Before I begin the formal review there are a few things I need to get off my chest in the wake of finishing this book; I'll do so without giving away too many (or any) spoilers.
The OUTRAGE!: the identity of Detective Lena Adams' new beau; the low depths to which Grant County's interim chief has sunk and brought the police force down with him; agent Will Trent's wife, Angie's, sixth sense/nasty habit of reappearing in his life just when he's slipping away from her. Thank God for small miracles though because while Angie was certainly referred to during the book, the broad didn't make an appearance. One sign that I've become way too invested in these characters is that I'd like to employ John Connolly's odd pair of assassins, Louis and Angel, to contract out a hit on Angie; do you think Karin Slaughter and John Connolly could work out a special cross over?
Hallelujah: Dr. Sara Linton and agent Will Trent are both back. There is no hallelujah for the return of Detective Lena Adams, while in the wake of Chief Jeffrey Tolliver's death the Grant County police department is clearly long been in a downward spiral into corruption.
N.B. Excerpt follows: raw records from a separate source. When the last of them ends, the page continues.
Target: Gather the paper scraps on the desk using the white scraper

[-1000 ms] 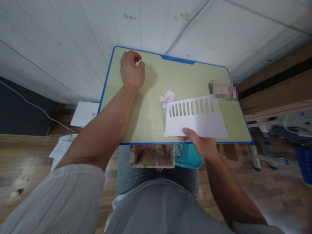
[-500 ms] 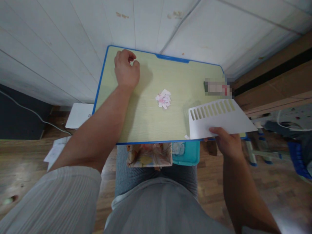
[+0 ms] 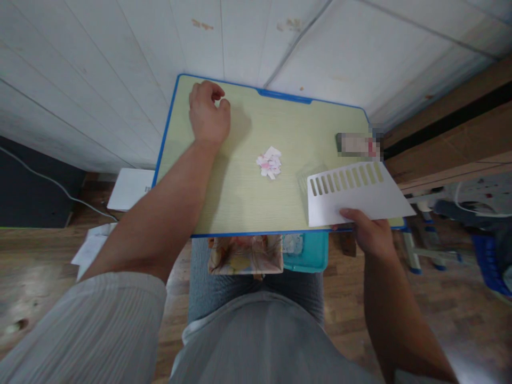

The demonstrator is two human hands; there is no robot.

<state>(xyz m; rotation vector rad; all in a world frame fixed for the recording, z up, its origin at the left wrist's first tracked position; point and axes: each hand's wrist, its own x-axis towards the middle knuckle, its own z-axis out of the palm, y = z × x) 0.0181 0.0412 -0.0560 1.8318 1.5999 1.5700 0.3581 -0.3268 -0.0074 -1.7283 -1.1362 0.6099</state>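
Observation:
Toward the far left of the table, my left hand [image 3: 210, 114] rests on the pale tabletop [image 3: 240, 197]. Its fingers curl loosely, the thumb stands apart from them, and no object shows in it. My right hand [image 3: 370, 232] grips a white card with a row of slots [image 3: 340, 205] by its near edge, thumb on top and fingers hidden beneath. The card is held over the right front part of the table. Between the hands lies a small pile of white and pink paper scraps [image 3: 269, 162], which neither hand touches.
A pixelated object [image 3: 358, 145] lies near the table's right edge. Below the front edge are a patterned box [image 3: 246, 261] and a turquoise bin [image 3: 314, 253]. Brown cardboard [image 3: 460, 141] stands close on the right; the white wall [image 3: 240, 42] borders the back.
My right hand and the card have shifted slightly left. A small white scrap near the table's front edge no longer shows. My left hand stays in place.

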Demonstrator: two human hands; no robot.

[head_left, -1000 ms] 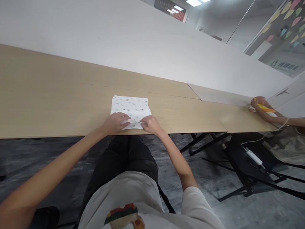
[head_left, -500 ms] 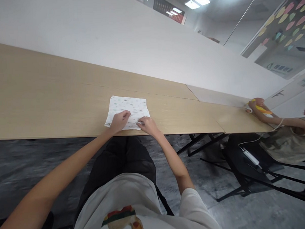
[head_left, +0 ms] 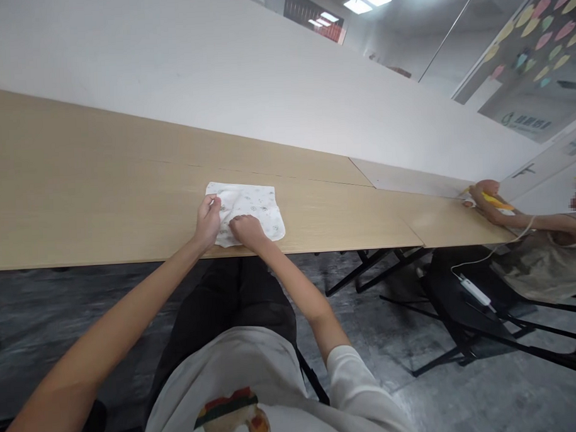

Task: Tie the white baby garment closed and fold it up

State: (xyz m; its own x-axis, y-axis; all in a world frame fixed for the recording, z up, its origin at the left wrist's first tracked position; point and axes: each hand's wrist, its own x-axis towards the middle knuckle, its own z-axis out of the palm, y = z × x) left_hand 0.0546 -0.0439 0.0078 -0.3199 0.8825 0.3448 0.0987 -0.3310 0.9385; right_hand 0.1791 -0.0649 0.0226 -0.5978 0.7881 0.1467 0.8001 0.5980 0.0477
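Observation:
A white cloth (head_left: pixel 263 207) with small faint prints lies on the wooden table (head_left: pixel 127 209) in front of me. Its lower right corner looks rounded, like a soft fold. My left hand (head_left: pixel 207 222) is closed at the cloth's left edge, fingers curled, the edge under it partly hidden. Near the middle of the lower part, my right hand (head_left: pixel 248 231) is closed in a fist with its knuckles up, gripping the cloth. The fingertips of this hand are hidden beneath it.
A white wall (head_left: pixel 179 87) rises behind the table. At the far right another person's arms (head_left: pixel 529 221) reach around a yellow and orange object (head_left: pixel 495 200). A black folding chair (head_left: pixel 456 304) bears a white power strip (head_left: pixel 474 291) with a cable.
My right hand has moved left from the cloth's lower right corner to its middle. My left hand has shifted from the middle to the left edge. The right corner now looks rounded.

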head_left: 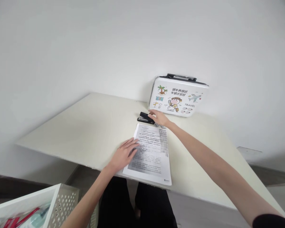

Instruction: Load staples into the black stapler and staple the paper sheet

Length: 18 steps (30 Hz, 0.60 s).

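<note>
A printed sheet of paper (148, 152) lies near the front edge of the table, covered in lines of text, with grey blocks down its right side. My left hand (123, 155) rests flat across its left edge, fingers stretched out. Just beyond the top of the sheet is a black stapler (143, 117), its front end pointing left. My right hand (159, 118) is at the stapler's right end, with the thumb and fingers around it; the hand partly hides that end.
A white case (175, 98) with cartoon pictures and a black handle stands against the wall behind the stapler. The pale table (85, 126) reaches to the wall. At lower left, a white perforated basket (61, 202) holds red and pale green items.
</note>
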Each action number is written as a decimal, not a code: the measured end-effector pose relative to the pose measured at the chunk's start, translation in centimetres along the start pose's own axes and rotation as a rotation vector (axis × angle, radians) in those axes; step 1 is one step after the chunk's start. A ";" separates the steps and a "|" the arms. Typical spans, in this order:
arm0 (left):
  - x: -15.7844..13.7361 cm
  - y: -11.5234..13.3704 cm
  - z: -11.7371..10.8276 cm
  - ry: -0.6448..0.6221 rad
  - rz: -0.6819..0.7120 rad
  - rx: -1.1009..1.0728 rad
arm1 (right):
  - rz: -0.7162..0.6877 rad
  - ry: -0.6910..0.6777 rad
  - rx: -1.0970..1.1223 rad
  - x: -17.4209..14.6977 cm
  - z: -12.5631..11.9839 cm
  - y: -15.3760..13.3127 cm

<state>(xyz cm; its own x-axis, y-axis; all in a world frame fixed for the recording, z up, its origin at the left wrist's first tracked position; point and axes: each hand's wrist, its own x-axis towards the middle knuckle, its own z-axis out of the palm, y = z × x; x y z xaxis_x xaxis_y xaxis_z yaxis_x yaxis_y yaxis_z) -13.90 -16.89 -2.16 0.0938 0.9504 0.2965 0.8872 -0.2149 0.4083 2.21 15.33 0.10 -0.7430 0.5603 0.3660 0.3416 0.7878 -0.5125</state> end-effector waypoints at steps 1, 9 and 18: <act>0.0 0.0 0.0 0.002 0.000 0.006 | 0.014 0.021 -0.006 -0.6 -0.3 0.2; 0.0 0.1 0.1 0.014 -0.003 0.028 | 0.124 0.073 -0.021 -6.2 0.6 1.9; 0.2 0.4 -0.1 0.033 0.012 0.028 | 0.216 0.170 0.112 -6.5 2.2 3.1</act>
<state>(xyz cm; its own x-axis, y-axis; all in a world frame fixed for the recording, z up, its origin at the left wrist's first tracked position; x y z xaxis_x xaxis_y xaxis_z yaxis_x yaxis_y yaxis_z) -13.58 -16.82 -1.82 0.0903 0.9399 0.3294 0.8985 -0.2196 0.3802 6.87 13.58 -5.56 -0.5496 0.7544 0.3589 0.4086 0.6174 -0.6722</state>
Broken is Karin Slaughter's follow up to Undone. Sara's hometown, rife with memories of her life with Jeffrey, is still a painful place for her to be even four years after his death. It's her first time back, and Sara is still devastated and emotional in regards to both her husband's death and Lena Adams, the woman she deems responsible for it. Sadly Sara's grief and physical distance from her parents have also translated into an ever encroaching emotional distance. Meanwhile, Lena is trying her darnedest to get herself out of law enforcement and into crime scene investigation, while also getting herself out of Grant County and the moral mire into which the police department has sunk before she, too, is dragged down with it.
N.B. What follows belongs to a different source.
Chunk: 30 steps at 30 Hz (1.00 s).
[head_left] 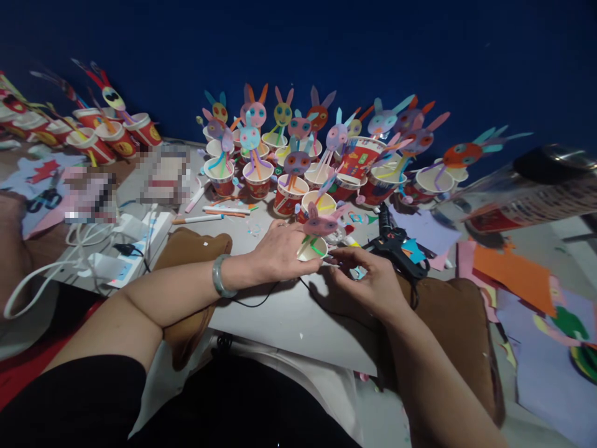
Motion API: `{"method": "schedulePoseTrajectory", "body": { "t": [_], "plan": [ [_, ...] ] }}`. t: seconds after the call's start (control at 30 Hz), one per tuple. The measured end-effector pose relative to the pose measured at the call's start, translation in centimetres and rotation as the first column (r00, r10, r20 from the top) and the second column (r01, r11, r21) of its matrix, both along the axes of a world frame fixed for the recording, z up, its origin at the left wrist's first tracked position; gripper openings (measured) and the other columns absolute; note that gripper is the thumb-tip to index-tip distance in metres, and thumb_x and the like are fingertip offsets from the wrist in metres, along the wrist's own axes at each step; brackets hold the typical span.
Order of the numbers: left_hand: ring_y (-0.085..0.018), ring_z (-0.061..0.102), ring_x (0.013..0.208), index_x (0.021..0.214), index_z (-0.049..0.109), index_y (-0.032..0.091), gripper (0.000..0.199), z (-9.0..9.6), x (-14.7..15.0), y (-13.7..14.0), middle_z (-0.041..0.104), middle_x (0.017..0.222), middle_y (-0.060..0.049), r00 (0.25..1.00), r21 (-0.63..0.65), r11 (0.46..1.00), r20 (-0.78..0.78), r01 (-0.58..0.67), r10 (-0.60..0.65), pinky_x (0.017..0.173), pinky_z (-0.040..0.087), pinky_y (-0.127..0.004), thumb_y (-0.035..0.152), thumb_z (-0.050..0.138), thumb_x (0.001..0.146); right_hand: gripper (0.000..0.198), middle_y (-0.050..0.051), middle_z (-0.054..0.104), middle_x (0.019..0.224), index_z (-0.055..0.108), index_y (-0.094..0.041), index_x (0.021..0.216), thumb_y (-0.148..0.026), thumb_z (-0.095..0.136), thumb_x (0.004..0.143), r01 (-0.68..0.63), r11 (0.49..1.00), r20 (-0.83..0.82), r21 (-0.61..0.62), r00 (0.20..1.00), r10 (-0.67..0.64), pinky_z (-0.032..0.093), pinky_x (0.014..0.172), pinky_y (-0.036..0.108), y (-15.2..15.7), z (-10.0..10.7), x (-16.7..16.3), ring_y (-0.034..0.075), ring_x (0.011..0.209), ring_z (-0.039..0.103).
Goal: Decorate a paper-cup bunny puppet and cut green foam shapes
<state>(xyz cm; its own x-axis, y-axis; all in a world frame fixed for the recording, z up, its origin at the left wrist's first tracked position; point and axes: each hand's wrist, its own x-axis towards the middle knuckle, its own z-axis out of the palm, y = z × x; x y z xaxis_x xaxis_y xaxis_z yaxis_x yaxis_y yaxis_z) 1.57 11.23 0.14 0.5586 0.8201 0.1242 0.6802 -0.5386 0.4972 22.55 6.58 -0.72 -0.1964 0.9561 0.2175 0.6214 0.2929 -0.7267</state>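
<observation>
In the middle of the table stands a paper cup [311, 250] with a pink paper rabbit head [321, 225] above it and a green strip inside. My left hand [282, 254] is closed around the cup's left side, thumb near the front rim. Close to the cup's right side is my right hand [366, 279], its thumb and fingertips curled together in a pinch. What sits between those fingertips is too small to tell. A black glue gun [396, 246] lies just beyond my right hand.
Several rabbit cups [259, 177] stand along the blue wall. More decorated cups [124, 134] are at far left, near a white power strip [144, 246]. Brown cushions [452, 336] lie under my forearms. Orange paper [513, 277] and a clear bottle [527, 193] are right. Another person's arm [13, 249] shows left.
</observation>
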Motion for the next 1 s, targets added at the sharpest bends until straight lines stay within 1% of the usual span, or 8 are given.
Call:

Late one rainy night the body of a pretty young college girl is fished out of the local lake; initially pegged as a suicide, Lena immediately realizes the girl was first murdered and then dumped in the lake. Upon arriving at the girl's last known address Lena and interim chief Frank Wallace confront a masked intruder holding a knife. Things immediately fly out of control, culminating with one officer flown to the hospital fighting for his life while Frank and Lena arrest Tommy Brahm, a former patient of Sara's, whose low IQ renders him incapable of the cunning and planning required for the college girl's murder. But appearances being what they are, Lena and Frank and the entire local police force are convinced of Tommy's guilt, bolstered by his confession and subsequent brutally gruesome suicide in his holding cell.
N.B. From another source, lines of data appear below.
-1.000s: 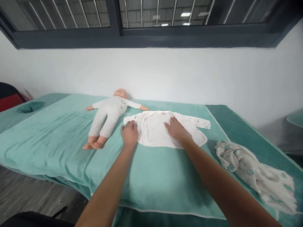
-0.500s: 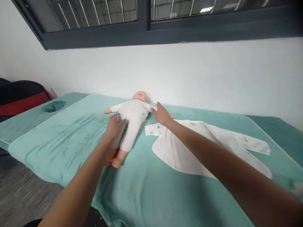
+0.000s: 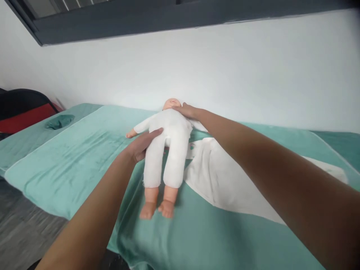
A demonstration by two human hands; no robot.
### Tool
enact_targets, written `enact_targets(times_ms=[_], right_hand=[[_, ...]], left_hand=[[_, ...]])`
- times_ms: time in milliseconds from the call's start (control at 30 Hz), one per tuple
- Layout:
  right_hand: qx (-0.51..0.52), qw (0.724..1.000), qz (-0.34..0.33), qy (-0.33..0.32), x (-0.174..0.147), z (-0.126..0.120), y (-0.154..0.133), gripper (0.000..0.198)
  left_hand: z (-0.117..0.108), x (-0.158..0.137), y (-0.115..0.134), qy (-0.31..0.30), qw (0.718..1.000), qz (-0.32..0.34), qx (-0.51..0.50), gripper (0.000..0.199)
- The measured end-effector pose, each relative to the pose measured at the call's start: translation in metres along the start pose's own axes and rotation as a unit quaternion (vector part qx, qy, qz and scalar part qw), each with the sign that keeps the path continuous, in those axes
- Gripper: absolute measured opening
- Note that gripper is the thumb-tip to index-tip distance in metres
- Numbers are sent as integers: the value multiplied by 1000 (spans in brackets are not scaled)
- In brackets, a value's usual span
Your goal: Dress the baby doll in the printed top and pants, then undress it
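A baby doll (image 3: 168,144) in a white bodysuit hangs just above the teal blanket (image 3: 78,150), feet toward me and legs dangling. My left hand (image 3: 143,144) grips it at the hip and upper thigh from the left. Behind the doll's neck and shoulders sits my right hand (image 3: 187,111), under the head. A small white baby shirt (image 3: 225,180) lies spread flat on the blanket just right of the doll, partly covered by my right forearm.
The bed runs along a white wall under a dark window frame. A dark green cloth (image 3: 59,122) lies at the far left of the bed. A black and red object (image 3: 22,110) stands beyond the left edge. Grey floor shows at lower left.
Both hands left the white shirt and moved left to the doll. They took hold of it and raised it off the blanket, toward me and the shirt.
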State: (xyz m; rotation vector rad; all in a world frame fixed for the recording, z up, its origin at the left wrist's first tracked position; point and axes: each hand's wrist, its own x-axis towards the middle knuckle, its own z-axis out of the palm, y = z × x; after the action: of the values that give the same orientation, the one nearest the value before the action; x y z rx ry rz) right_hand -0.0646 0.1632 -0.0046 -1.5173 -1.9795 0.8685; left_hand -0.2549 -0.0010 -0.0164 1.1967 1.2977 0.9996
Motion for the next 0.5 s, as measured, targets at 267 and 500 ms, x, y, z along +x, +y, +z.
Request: enact_targets(times_ms=[267,500], right_hand=[[19,998,-14,61,-130,-136,38,83],[-64,989,45,126,-223,-172,110,81]], left_hand=[[131,-73,47,-128,989,62,-30,53],[232,-95,6,-84,990,113,-18,53]])
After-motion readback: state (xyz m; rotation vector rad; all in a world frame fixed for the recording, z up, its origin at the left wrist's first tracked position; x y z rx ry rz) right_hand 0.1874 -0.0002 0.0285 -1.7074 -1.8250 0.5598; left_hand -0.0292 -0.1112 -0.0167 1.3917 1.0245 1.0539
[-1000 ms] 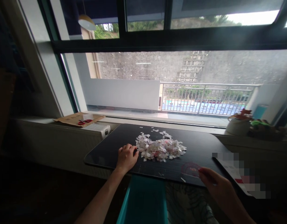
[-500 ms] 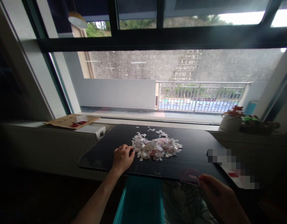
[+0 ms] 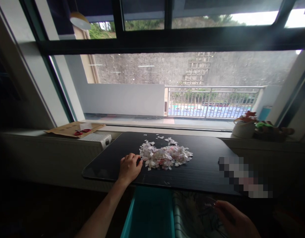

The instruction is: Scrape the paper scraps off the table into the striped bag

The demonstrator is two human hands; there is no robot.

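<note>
Black round-cornered tabletop (image 3: 202, 173) beneath jagged paper scraps (image 3: 164, 158)

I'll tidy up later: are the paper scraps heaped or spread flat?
Mostly heaped: the paper scraps form a mound on the black table, loose pieces beyond.

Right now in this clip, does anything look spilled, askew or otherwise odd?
Yes, mildly: a few paper scraps lie apart from the main heap, near the far edge of the black table, like strays. At the table's right end, a blocky pixelated patch hides whatever lies there, so I can't judge it.
</note>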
On hand for the discovery of Tommy's body, Sara immediately realizes he was incapable of the murder and jumps to the conclusion that it was Lena's negligence that allowed Tommy the means to kill himself while in police custody. Hellbent on ensuring Lena pays this time for her screw ups, Sara instigates a witch hunt by calling in the Georgia Bureau of Investigation. Agent Will Trent is sent to investigate both suicide and the homicide; meanwhile his investigation is frustrated, obstructed and stonewalled at every turn and opportunity by Frank, Lena and the local cops. As the investigation proceeds and more information turns up it becomes apparent that both Tommy and the girl were involved in something shady enough to get them killed. It also becomes clear that more than one party was complicit in these deaths.
With Will sent to investigate the police force's culpability in Tommy's suicide, Lena is at first determined to do the right thing and divulge the truth, including all the mistakes made by both her and Frank that led to their fellow officer's injury. Instead Frank gets to her first, threatens to pin everything on her and destroy her both professionally and personally in the process unless she assists him in the cover up and obstruction of Will's investigation. Lena's behavior is outrageous as always, and Frank is scum of the earth awful--together Frank and Lena's scenes are infuriating.
Slaughter's suspenseful plot is balanced with much character development for Will, Sara and Lena, especially for Sara. It is as much the finely crafted complex mysteries as future developments in the lives of these characters that keeps drawing readers back to this series. I highly recommend both this book and this series for crime mystery readers or anyone else looking for a good book to read.